Shares of Radcom Ltd. (RDCM) climbed nearly 15% last week, and while we’ve seen a slight reversal after the weekend, the stock is still up more than 5% in the past 7 days.

This comes after the company noted that it saw an uptick in demand for a wide array of product offerings. Its cloud-powered automated assurance and intelligence analytics solutions, which live under the RADCOM ACE product line, are becoming more and more sought after.

We can see this in the most recent earnings performance for the second quarter of 2024. Radcom delivered a 20% increase in revenue, up to $14.8 million. Profitability is soaring, too, with a 170% increase in non-GAAP profits year over year thanks to efforts in cost reduction. 

But, Radcom has no intentions of slowing down. It’s partnered with a number of distributors and local agencies in South America and Europe to grow its network. 

The company also announced its mission to bring the power of AI to its product portfolio, including an integration with Amazon Web Services.

Looking at the current quarter, Radcom is anticipating earnings per share of $0.19, which would be another impressive year-over-year improvement of nearly 27%. Revenue growth is forecasted for 13.6%, which should work out to around $15 million.

The company has already closed more than $50 million in contracts through 2024 thus far. While most of this revenue won’t be realized until next year, it shows the company’s suite of solutions is becoming more in demand. 

The 5G rollout is forcing network operators to look at new avenues to bring costs down, and the types of next-gen cloud technology Radcom offers are a perfect fit.

RDCM has gained just shy of 27% year-to-date. Although the stock’s correction today is not the start to the week investors had hoped for, things are looking up. So, should you buy this stock if you haven’t already, or bolster an existing position in RDCM?

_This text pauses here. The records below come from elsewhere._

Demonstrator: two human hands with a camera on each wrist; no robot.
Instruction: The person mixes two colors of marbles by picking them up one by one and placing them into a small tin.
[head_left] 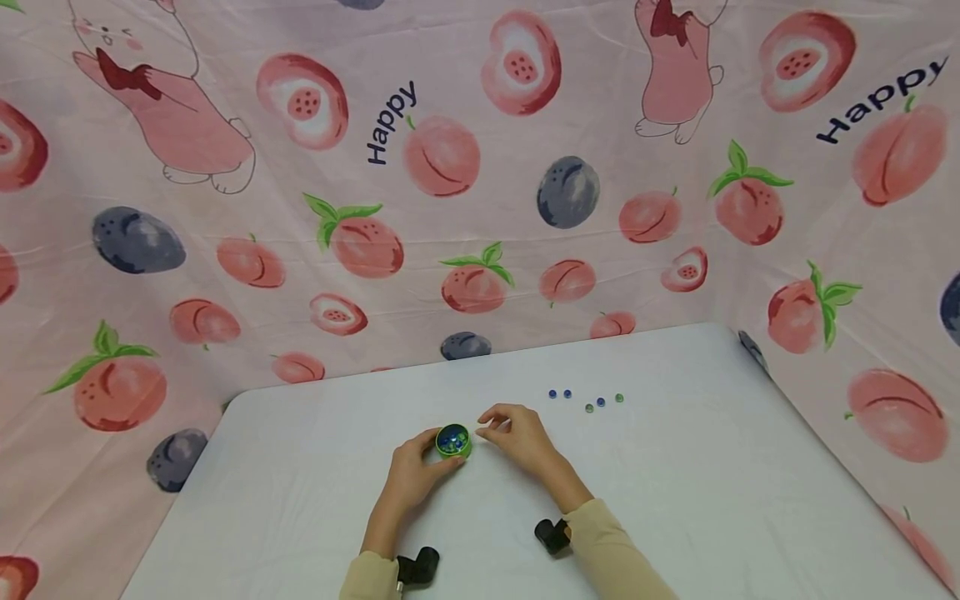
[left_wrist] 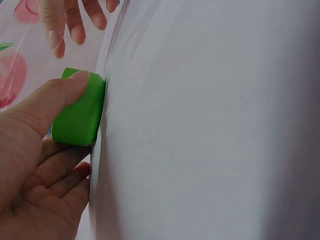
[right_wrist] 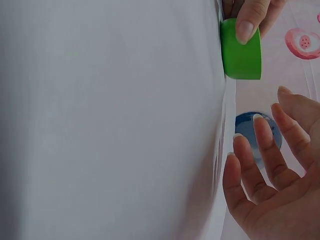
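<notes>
1. Hanging behind and beside the table [head_left: 300, 475], a fruit-print cloth [head_left: 465, 79] runs past the frame's edges.
2. White and broad, the table has its near edge out of sight.
3. Left hand [head_left: 412, 475]: thumb and fingers grip the cup [right_wrist: 242, 60] from either side, apparently steadying it.
4. Right hand [head_left: 522, 439]: fingers loosely bent and apart, nothing visible between them, just beside the cup. The left wrist view crops it.
5. Green and mouth up, the cup stands on the table between both hands. The step in hand seems to be moving beads [head_left: 452, 439] singly; whether in or out, I cannot tell.
6. Beads inside, blue and green, blur too much to count; five loose beads [head_left: 601, 402] lie beyond the right hand, unseen in either wrist view. The next move probably calls for a fine fingertip pinch, cup held steady.
</notes>
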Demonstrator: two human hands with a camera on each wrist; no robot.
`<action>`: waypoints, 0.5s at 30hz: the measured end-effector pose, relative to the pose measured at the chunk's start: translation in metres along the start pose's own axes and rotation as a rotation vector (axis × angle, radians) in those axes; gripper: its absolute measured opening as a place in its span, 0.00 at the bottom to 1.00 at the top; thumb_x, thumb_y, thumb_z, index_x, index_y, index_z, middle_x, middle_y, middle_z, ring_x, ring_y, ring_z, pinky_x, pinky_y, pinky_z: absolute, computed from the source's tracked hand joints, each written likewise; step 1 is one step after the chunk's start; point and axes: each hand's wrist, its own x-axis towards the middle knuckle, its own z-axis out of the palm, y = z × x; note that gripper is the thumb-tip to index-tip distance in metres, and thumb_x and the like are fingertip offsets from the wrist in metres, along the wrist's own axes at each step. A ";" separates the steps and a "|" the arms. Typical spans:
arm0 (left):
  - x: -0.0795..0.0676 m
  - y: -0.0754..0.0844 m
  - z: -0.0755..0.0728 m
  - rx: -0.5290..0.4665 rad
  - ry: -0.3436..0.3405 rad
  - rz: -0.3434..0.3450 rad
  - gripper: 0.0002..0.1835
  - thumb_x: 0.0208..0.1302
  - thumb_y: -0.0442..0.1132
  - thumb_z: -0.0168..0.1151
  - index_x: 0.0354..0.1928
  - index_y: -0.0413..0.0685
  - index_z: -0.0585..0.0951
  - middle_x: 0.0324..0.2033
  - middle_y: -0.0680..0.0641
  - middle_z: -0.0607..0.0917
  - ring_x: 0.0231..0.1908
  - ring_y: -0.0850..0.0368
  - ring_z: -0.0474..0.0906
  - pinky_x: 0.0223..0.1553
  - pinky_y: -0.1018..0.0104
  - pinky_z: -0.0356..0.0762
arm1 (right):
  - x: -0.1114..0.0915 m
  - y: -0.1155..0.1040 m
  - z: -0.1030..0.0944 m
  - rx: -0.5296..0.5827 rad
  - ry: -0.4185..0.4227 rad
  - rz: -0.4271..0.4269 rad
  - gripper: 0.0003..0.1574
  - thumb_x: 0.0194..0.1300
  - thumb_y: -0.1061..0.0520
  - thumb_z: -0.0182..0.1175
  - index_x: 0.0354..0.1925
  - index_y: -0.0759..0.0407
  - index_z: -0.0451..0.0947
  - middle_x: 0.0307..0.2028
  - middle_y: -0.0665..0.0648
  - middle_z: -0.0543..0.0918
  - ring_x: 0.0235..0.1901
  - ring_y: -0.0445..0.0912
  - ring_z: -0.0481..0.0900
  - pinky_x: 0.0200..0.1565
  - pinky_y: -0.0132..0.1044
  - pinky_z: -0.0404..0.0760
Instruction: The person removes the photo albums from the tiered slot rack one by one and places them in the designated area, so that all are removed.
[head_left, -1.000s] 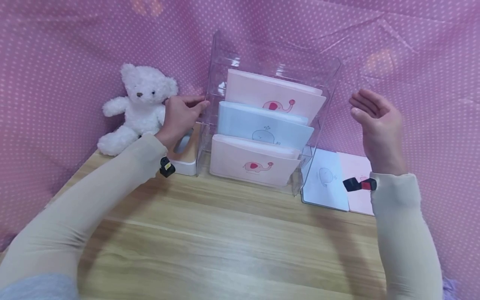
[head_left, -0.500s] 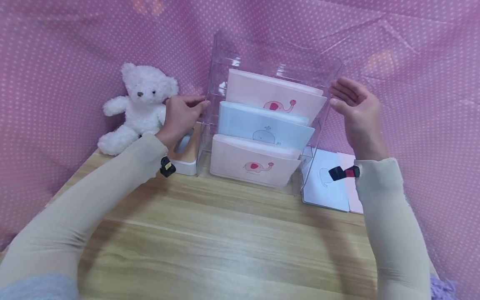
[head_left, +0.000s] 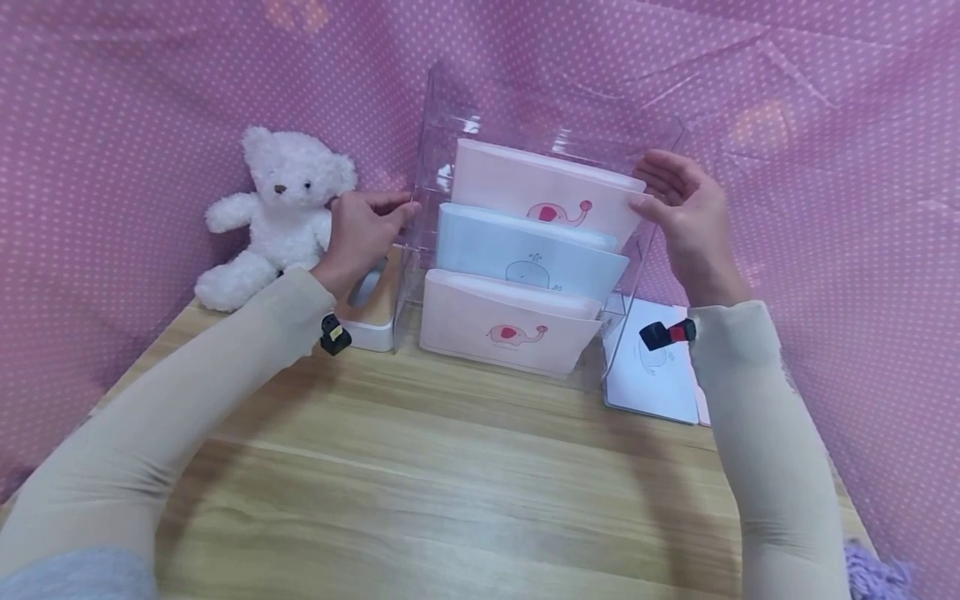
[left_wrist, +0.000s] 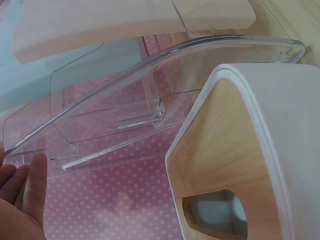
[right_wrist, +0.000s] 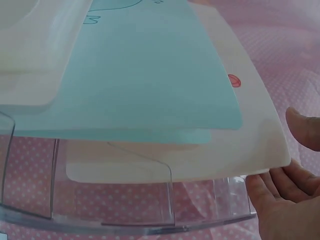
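Note:
A clear acrylic rack (head_left: 420,175) holds thin notebooks in three tiers: a rear pink notebook (head_left: 510,179) with an elephant, a blue notebook (head_left: 472,246) with a whale, and a front pink notebook (head_left: 457,321). My left hand (head_left: 365,229) pinches the edge of the rack's left side panel between thumb and fingers. At the rear pink notebook's right edge is my right hand (head_left: 693,221), its thumb in front and fingers behind. In the right wrist view its fingers (right_wrist: 295,182) lie right at the notebook's lower corner, while the thumb stands apart from the cover.
A white teddy bear (head_left: 292,196) sits left of the rack. Beside it stands a white box with a wooden top (head_left: 378,304) and an oval opening. A blue notebook (head_left: 648,392) lies on the wooden table (head_left: 450,483) at right, beside a partly covered pink one. Pink dotted cloth (head_left: 525,42) hangs behind.
My right hand has moved left from beside the rack to the rear pink notebook's right edge. My left hand has kept its place on the rack's side.

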 end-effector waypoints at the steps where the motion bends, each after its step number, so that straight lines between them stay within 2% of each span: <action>1: 0.000 0.000 0.000 0.002 0.000 0.002 0.19 0.68 0.48 0.67 0.58 0.53 0.84 0.56 0.46 0.88 0.48 0.54 0.89 0.46 0.67 0.89 | 0.001 0.000 0.001 -0.025 -0.006 0.004 0.38 0.60 0.72 0.68 0.67 0.62 0.71 0.62 0.56 0.80 0.66 0.51 0.75 0.62 0.25 0.80; 5: -0.001 -0.001 0.000 -0.005 -0.005 0.002 0.19 0.68 0.47 0.67 0.58 0.53 0.84 0.56 0.45 0.88 0.47 0.54 0.89 0.46 0.66 0.89 | 0.003 0.003 0.004 -0.102 -0.027 0.020 0.38 0.61 0.68 0.69 0.68 0.57 0.71 0.67 0.57 0.77 0.67 0.48 0.74 0.65 0.27 0.78; 15: -0.001 -0.002 0.001 -0.003 -0.006 0.000 0.19 0.69 0.48 0.66 0.59 0.53 0.84 0.55 0.45 0.88 0.45 0.56 0.89 0.44 0.70 0.89 | 0.008 0.011 0.006 -0.165 -0.062 0.022 0.39 0.60 0.60 0.73 0.68 0.52 0.73 0.66 0.54 0.78 0.63 0.49 0.77 0.58 0.28 0.84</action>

Before you do anything else, take a moment to review what we found for RDCM in the VectorVest stock analysis software below.

RDCM Has Very Good Upside Potential With Fair Safety and Timing

VectorVest is a proprietary stock rating system that distills complex technical indicators and fundamental data into clear, actionable insights. It saves you time and stress while empowering you to win more trades.

You’re given everything you need to make calculated, emotionless decisions in 3 simple ratings: relative value (RV), relative safety (RS), and relative timing (RT). Each sits on a scale of 0.00-2.00 with 1.00 being the average, making interpretation quick and easy.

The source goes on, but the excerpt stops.